三菱重工業は、量産初号機の納入時期が計画より遅れている次世代リージョナルジェット「MRJ」の開発体制強化策をまとめた。
MRJは開発スケジュールの遅れによって2017~2018年度に投資が増加、最大損失増加と事業の黒字化が遅れるリスク、キャッシュフロー計画の下振れリスクが生じている。
このため、開発体制の強化と効率改善を図る。具体的には、防衛要員との交流を含み国内他社から人材補強を実施するなど、航空機開発エキスパートを補強する。
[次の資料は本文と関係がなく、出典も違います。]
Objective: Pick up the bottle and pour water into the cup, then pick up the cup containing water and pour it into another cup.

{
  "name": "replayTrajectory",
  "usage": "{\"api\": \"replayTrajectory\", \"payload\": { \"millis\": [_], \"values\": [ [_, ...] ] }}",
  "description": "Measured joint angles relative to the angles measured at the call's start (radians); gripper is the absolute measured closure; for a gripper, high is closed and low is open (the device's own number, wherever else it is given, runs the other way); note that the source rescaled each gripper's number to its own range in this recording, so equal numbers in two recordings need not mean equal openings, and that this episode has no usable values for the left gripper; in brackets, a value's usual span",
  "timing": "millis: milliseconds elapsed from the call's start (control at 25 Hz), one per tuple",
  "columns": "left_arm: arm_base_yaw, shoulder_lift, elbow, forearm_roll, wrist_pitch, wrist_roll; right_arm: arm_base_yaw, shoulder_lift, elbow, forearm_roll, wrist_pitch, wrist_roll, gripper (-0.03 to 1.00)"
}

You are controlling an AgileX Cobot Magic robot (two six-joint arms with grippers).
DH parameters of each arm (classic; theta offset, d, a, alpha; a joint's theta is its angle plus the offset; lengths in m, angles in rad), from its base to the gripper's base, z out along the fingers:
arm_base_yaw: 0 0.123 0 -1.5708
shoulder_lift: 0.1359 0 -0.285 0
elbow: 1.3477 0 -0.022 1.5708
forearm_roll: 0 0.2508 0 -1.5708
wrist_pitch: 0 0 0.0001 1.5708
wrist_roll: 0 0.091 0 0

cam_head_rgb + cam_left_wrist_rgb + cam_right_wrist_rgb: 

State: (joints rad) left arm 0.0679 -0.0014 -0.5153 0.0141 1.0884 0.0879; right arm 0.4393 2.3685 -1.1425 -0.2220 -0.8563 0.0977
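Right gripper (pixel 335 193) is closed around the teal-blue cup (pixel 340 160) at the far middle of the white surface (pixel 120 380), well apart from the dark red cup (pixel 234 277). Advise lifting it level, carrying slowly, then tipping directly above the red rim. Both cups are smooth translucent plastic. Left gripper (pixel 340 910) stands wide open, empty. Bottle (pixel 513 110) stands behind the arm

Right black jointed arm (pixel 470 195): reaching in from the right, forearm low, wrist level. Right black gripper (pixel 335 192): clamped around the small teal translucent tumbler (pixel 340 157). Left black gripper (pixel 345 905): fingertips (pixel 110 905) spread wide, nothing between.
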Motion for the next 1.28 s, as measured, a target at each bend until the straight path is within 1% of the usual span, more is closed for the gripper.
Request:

完成機事業を担う人材を三菱航空機に集約する。
また、三菱航空機の本社(愛知県)が型式証明の文書作成や当局への対応、飛行試験、量産準備、カスタマーサポートなど、米国シアトルの拠点が開発設計と技術課題対策など、米国モーゼスレイクの拠点が飛行試験、データ解析・評価などをそれぞれ担当する体制を構築して、開発促進と効率化を図る。
三菱重工、三菱航空機、パートナーで連携を強化してスケジュール管理も強化する。
このほか、本格事業展開の準備として三菱航空機と間接業務、三菱重工とのシェアード化とスリム化を第1ステップとして実施し、第2ステップでカスタマーサポートを含む量産事業体制を構築する。費用や顧客サービス面から組織・要員を効率的に配置する。
MRJは開発が遅れており、昨年12月には量産初号機の納入時期を2017年4-6月期から1年程度延期した。